Closed Ghostbird closed 6 months ago
I thought this might work, but it doesn't:
import * as objectHash from 'object-hash';
type NotUndefined = objectHash.NotUndefined;
const noThumbnailHash = (obj: NotUndefined) =>
objectHash(obj, {
excludeKeys: (key: string) => key === 'thumbnail',
});
This doesn't work either:
import * as objectHashFn from 'object-hash';
import * as objectHashNamespace from 'object-hash';
type NotUndefined = objectHashNamespace.NotUndefined;
const noThumbnailHash = (obj: NotUndefined) =>
objectHashFn(obj, {
excludeKeys: (key: string) => key === 'thumbnail',
});
Actually even this doesn't work
import * as objectHash from 'object-hash';
type NotUndefined = object | string | number | boolean | null | NotUndefined[];
const noThumbnailHash = (obj: NotUndefined) =>
objectHash(obj, {
excludeKeys: (key: string) => key === 'thumbnail',
});
~Ok, I found a way to get it to work:~
/** utils/hash.ts */
import * as objectHash from 'object-hash';
export const hashFn: Function = objectHash;
/** Original code, but the objectHash function is now imported throught the utils/hash wrapper */
import { hashFn } from 'utils/hash';
import { NotUndefined } from 'object-hash';
const noThumbnailHash = (obj: NotUndefined) =>
hashFn(obj, {
excludeKeys: (key: string) => key === 'thumbnail',
});
Ah, that doesn't work in the end. The typing isn't correct enough when I do that. Function
is not the right type.
I found a workaround that seems to work, it requires two intermediate files. One to unambiguously re-export the necessary parts of the objectHash
namespace, another to do the same for the function objectHash
. This seems to work and now it always uses the correct object at runtime.
/** utils/types.ts */
export { NotUndefined, NormalOption } from 'object-hash';
/** utils/hash.ts */
import * as objectHash from 'object-hash';
import { NotUndefined, NormalOption } from 'utils/types';
export const hashFn: (
object: NotUndefined,
options?: NormalOption,
) => string = objectHash;
/** Original code, but the objectHash function is now imported through the utils/hash wrapper */
import { hashFn } from 'utils/hash';
import { NotUndefined } from 'utils/types';
const noThumbnailHash = (obj: NotUndefined) =>
hashFn(obj, {
excludeKeys: (key: string) => key === 'thumbnail',
});
Ah, too bad. Turns out that in production this still goes wrong. In some cases the value used is the namespace, instead of the function, and the application stops working.

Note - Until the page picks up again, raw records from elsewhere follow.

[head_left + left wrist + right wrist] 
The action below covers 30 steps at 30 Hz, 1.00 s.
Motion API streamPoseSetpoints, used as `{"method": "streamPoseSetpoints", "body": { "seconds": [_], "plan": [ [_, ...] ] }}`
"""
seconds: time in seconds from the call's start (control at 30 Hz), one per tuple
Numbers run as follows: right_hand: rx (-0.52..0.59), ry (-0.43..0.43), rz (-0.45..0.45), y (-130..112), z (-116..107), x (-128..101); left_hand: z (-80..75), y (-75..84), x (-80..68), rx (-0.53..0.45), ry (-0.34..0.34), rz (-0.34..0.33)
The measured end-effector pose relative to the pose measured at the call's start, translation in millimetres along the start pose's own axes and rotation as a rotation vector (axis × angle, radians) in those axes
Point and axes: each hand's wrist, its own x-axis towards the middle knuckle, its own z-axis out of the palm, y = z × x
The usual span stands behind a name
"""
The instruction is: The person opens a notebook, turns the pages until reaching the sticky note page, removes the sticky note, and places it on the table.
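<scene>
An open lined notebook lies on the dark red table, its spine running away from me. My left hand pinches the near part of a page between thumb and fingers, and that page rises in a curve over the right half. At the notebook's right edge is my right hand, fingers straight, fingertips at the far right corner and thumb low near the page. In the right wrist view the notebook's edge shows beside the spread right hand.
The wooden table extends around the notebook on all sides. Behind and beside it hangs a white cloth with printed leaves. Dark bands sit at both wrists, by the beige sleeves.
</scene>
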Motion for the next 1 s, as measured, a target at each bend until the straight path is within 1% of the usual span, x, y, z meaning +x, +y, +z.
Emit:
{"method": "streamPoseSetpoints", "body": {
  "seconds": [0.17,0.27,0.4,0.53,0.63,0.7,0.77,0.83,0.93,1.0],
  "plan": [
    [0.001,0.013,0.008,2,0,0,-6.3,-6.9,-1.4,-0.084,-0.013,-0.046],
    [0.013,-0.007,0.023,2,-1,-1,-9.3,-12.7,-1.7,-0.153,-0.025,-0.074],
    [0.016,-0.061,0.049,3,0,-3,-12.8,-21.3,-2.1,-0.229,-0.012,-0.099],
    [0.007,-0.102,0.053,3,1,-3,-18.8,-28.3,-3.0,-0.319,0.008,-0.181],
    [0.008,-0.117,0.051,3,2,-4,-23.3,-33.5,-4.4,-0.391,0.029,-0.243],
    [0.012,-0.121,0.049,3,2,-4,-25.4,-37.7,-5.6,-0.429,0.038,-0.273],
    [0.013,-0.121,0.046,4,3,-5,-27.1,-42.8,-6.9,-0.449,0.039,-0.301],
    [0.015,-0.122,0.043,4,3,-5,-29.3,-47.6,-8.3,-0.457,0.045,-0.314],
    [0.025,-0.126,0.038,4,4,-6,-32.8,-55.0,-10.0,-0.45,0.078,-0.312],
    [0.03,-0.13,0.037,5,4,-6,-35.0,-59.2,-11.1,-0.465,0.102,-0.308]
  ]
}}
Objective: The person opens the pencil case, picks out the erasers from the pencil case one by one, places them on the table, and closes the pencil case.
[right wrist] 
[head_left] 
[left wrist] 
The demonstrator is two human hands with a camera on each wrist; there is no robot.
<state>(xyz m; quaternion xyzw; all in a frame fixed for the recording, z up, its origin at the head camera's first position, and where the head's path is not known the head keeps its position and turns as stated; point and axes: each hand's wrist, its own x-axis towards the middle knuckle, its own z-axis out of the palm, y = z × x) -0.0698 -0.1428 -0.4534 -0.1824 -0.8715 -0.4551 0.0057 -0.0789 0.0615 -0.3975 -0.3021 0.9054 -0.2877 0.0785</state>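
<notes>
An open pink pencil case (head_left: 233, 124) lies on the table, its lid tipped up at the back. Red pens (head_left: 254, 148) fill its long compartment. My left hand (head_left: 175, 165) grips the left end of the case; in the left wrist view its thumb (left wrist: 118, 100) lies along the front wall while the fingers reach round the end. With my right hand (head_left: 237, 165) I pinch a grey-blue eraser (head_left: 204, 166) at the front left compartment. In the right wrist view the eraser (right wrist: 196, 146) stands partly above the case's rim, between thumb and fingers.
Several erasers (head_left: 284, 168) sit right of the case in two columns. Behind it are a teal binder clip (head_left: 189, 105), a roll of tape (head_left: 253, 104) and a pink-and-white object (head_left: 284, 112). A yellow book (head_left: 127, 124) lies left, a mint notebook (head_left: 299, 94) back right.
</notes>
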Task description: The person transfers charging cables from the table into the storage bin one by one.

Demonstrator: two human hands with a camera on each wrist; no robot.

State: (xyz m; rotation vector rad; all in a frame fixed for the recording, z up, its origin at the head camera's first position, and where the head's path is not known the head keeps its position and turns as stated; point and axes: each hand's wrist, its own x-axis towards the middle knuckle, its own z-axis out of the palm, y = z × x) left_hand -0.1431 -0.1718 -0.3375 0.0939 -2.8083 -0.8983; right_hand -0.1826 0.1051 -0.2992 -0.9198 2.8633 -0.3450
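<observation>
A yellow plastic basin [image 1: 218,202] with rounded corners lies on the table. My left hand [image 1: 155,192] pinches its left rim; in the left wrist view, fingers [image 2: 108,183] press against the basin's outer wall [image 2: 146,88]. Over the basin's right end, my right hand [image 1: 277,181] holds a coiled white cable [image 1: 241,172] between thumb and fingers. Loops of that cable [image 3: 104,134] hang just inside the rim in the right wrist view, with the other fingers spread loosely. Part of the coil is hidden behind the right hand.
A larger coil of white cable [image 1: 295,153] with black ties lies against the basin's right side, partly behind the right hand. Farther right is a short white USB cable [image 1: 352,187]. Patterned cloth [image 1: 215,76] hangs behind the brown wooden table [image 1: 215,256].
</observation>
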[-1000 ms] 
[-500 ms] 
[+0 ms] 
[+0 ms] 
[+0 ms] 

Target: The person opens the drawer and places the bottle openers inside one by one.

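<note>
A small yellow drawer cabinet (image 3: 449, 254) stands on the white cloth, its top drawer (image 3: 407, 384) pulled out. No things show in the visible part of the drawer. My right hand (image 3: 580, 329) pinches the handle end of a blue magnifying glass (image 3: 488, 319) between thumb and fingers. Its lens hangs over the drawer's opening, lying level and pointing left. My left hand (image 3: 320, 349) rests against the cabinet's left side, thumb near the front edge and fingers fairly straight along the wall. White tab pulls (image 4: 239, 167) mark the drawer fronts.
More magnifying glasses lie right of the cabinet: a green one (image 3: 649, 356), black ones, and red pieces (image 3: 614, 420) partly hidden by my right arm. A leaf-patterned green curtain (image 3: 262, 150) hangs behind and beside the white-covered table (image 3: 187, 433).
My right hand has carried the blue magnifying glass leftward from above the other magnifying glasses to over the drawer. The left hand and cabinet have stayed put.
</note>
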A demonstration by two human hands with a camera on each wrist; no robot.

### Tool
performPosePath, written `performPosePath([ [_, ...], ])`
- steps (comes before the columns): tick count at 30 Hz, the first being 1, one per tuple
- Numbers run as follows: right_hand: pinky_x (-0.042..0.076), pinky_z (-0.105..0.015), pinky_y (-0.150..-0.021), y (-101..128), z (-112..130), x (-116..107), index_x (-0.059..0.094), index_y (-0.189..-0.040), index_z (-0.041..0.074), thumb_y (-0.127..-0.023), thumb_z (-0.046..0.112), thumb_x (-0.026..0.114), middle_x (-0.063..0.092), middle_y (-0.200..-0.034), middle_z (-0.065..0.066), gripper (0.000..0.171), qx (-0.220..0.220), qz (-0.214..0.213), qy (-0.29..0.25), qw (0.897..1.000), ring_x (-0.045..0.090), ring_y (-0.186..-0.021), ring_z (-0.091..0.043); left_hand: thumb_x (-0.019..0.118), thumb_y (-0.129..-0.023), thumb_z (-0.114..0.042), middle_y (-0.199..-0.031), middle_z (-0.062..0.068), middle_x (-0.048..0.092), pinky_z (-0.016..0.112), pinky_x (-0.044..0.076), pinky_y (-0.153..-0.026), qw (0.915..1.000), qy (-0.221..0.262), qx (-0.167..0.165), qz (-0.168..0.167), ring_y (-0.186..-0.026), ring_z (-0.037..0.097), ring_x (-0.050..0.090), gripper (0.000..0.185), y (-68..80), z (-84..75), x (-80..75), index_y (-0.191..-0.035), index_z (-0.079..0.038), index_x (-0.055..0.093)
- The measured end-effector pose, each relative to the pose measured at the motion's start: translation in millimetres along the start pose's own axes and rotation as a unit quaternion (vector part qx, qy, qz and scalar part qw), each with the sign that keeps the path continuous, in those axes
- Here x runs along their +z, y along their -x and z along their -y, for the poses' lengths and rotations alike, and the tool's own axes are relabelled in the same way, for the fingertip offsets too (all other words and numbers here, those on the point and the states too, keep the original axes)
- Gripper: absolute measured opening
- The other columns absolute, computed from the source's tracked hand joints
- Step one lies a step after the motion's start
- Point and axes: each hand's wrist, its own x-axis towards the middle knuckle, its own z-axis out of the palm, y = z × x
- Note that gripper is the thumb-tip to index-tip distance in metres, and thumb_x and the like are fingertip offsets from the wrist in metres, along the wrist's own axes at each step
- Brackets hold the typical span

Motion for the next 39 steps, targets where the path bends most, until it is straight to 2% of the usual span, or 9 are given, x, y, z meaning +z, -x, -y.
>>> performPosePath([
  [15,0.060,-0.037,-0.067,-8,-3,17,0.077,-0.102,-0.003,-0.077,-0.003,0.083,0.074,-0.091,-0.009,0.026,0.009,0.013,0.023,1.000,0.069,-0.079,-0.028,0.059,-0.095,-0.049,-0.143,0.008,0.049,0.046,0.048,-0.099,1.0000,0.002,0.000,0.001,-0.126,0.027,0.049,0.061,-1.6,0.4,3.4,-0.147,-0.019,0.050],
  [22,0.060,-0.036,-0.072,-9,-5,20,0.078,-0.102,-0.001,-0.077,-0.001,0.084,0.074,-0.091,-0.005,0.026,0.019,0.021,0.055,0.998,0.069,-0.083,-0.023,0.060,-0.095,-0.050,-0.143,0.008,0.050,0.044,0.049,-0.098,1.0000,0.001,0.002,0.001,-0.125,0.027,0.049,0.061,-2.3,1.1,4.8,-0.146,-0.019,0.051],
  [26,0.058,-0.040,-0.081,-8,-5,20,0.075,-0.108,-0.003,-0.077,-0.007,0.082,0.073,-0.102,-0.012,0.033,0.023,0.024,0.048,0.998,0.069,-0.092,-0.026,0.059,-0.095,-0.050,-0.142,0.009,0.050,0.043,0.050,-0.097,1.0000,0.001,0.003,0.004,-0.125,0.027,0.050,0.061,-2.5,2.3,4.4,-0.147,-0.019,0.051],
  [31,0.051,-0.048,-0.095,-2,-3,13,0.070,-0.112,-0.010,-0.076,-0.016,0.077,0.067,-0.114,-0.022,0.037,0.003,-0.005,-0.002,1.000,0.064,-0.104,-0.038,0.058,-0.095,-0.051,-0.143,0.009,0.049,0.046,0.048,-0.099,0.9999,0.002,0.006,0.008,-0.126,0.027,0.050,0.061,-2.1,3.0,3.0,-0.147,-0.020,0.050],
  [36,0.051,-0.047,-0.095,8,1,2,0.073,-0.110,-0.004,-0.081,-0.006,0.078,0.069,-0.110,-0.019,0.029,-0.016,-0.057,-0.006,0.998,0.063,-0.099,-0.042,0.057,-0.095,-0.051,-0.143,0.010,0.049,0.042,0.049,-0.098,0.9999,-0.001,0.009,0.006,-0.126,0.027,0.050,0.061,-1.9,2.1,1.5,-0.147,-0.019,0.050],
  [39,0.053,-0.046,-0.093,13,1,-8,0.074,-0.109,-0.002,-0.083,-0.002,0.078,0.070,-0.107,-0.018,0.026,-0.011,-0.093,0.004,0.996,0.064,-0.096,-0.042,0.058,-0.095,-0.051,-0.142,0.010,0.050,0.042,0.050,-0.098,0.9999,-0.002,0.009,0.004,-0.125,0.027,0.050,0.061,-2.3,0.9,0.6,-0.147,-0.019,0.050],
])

I think I've got it working now.
import objectHash, { NotUndefined } from 'object-hash';
const noThumbnailHash = (obj: NotUndefined) =>
hashFn(obj, {
excludeKeys: (key: string) => key === 'thumbnail',
});
But to make this work, I first needed to change the typescript compiler options and set both esModuleInterop
and isolatedModules
. This also seems to work in all production builds.
I'm using object-hash in an Angular 17 project, but when I need to pass the options I don't know how to correctly import it. It seems the module exports the main function in a way that conflicts with the namespace export.
I'm using the hash here to check whether two objects are equivalent. However these objects may contain thumbnails. I don't care about differences in thumbnails, and they slow down hashing.